Philadelphia: J. Conrad & Co., 1806. ,480pp. Contemporary sprinkled calf, spine gilt, leather labels. Light scuffing to boards, light wear at edges and spine ends. Light tanning, occasional faint foxing. Very good. Item #1249
The sixth volume of this relatively short-lived Philadelphia periodical, which includes an early printing of William Clark's famous letter to his brother in Louisville, Kentucky, informing him of the return of the Corps of Discovery. Written on September 23, 1806, from St. Louis, the letter begins:
"Dear Brother, We arrived at this place at 12 o'clock today, from the Pacific Ocean, where we remained during the last winter, near the entrance of the Columbia River. This station we left on the 27th of March last, and should have reached St. Louis in early August, had we not been detained by snow, which barred our passage across the Rocky Mountains until the 24th of June. In returning through those mountains, we divided ourselves into several parties, digressing from the route by which we went out, in order more effectually to explore the country, and discover the most practicable route which does exist across the continent by way of the Missouri and Columbia Rivers: in this we were completely successful, and have therefore no hesitation in declaring, that, such as nature has permitted, we have discovered the best route which does exist across the continent of North America in that direction."

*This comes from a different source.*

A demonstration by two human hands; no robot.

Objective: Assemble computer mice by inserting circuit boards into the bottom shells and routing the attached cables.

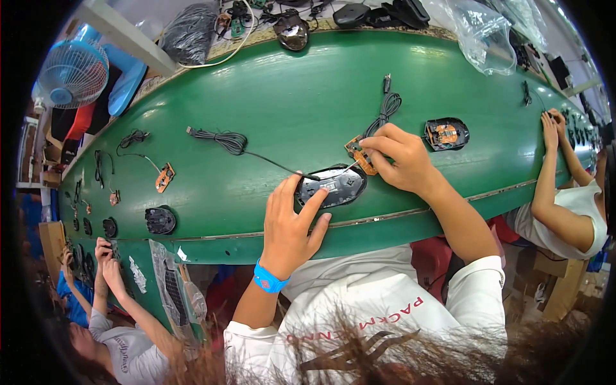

The letter goes on to describe the path of their return journey and to provide a brief encapsulation of their expedition as a whole. "This letter was the first substantive account of the Lewis and Clark expedition to reach the American public, and, for many months thereafter, the most complete" - Wagner-Camp.
Clark's missive was first published in the Frankfort Palladium on October 6, 1806, and afterwards in a handful of newspapers across the country that were eager to furnish news of the voyage. It then appeared at the end of 1806 in two Philadelphia periodicals, the Evening Fire-Side and the present December issue of the Literary Magazine. It is likely, therefore, that the periodical printings represent the only feasibly obtainable early copies of this first announcement of Lewis and Clark's successful return. A copy of the Evening Fire-Side volumes that carried the letter sold for $3250 at a Christie's sale in 2007. No copies of the present Literary Magazine printing appear in archived sales records since a 1954 Parke Bernet sale.
Sabin 41490. Shaw & Shoemaker 4531. Wagner-Camp 4 (note).